Here’s what the full zero-trust stack looks like in practice:

  1. Separate VPCs per trust boundary. Workloads, data, and shared services each get their own VPC.
  2. VPC endpoints for all AWS service access. Gateway endpoints for S3/DynamoDB, interface endpoints for everything else. Endpoint policies restrict access to specific resources.
  3. PrivateLink or VPC Lattice for service-to-service communication. No VPC peering. No broad Transit Gateway routing.
  4. IAM everywhere. Every workload has its own role. ABAC for fine-grained access. SCPs for organizational guardrails.
  5. Secrets Manager with VPC endpoint policies. IAM database auth where possible. No credentials in environment variables. Ever.
  6. Verified Access for human users. Kill the VPN.
  7. Flow Logs + CloudTrail + GuardDuty as the monitoring baseline. Alert on anomalies, not just failures.
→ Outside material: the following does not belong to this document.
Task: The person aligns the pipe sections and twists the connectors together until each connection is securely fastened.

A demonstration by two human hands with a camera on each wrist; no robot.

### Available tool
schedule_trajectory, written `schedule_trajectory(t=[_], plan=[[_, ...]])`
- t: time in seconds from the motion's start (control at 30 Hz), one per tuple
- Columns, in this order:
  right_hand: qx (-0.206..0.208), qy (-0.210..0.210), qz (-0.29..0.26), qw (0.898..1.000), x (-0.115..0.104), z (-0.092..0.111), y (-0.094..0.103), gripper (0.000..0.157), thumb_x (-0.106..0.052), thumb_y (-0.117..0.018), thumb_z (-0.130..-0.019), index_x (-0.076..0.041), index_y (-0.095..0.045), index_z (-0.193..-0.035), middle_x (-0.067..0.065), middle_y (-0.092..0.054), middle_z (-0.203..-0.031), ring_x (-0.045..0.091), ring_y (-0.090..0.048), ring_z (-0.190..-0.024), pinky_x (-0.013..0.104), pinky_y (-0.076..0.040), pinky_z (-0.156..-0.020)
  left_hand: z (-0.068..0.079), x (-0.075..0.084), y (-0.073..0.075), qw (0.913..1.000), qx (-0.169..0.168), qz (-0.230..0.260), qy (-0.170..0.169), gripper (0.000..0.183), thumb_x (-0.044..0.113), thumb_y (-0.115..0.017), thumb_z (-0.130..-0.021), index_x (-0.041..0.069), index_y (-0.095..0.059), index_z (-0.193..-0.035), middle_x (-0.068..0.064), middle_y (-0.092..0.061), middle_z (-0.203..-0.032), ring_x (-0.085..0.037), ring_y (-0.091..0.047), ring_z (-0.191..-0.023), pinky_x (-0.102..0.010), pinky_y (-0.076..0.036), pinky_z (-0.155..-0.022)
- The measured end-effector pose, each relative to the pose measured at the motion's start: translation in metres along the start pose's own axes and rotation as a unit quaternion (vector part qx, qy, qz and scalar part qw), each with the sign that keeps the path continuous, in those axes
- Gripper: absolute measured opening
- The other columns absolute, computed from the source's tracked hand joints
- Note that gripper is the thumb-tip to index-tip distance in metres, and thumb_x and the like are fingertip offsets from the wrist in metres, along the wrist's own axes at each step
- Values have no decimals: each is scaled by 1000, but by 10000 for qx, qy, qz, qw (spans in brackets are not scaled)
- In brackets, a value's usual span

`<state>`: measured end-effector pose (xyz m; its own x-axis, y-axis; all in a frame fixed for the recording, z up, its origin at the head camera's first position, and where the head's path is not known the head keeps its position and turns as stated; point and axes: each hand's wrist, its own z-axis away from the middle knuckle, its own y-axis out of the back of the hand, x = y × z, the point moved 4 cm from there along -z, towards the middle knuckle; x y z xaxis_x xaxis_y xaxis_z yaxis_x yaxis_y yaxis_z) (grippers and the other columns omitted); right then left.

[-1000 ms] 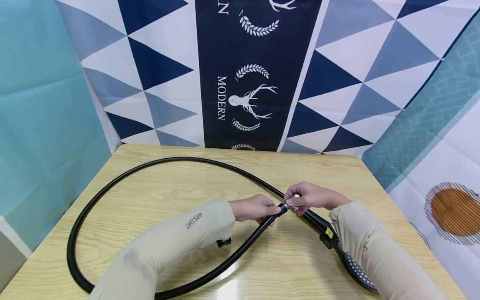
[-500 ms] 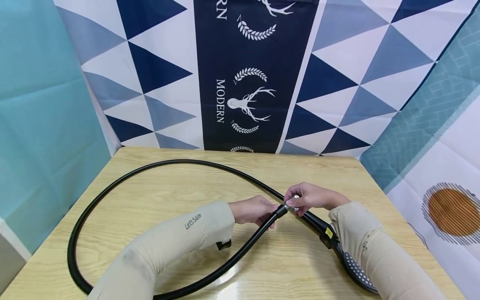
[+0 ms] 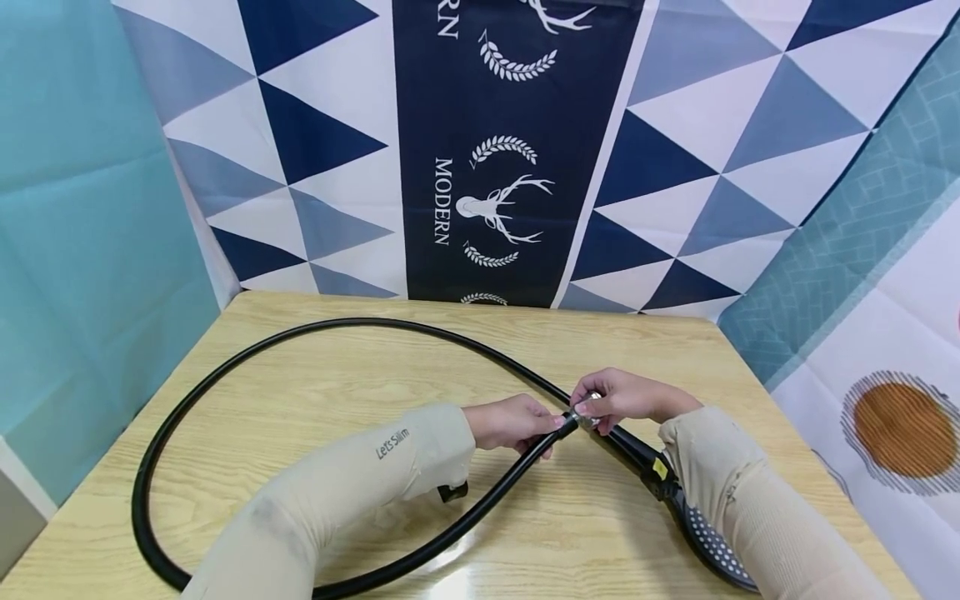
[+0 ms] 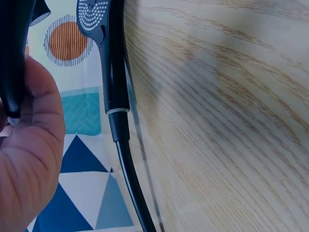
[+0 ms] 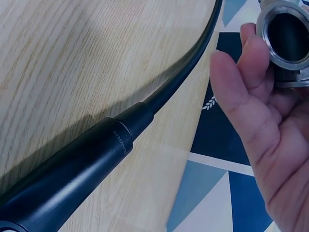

None of this is theoretical. I’ve built this stack multiple times, and each time the hardest part isn’t the technology — it’s convincing teams to give up the convenience of flat networks and shared credentials. “But it’s all internal traffic” is the most dangerous sentence in cloud security.

The fintech company I mentioned at the start? After we rebuilt their environment with this architecture, they passed their SOC 2 audit for the first time. More importantly, when a similar phishing attempt succeeded six months later, the attacker got onto a developer’s machine and… couldn’t go anywhere. No VPN to pivot through. No flat network to traverse. The compromised credentials couldn’t reach any AWS APIs from outside the VPC. The blast radius was one laptop.

That’s what zero trust buys you. Not invulnerability — there’s no such thing. But containment. When something goes wrong (and it will), the damage stays small and the detection is fast.

Stop building castles. Start building checkpoints.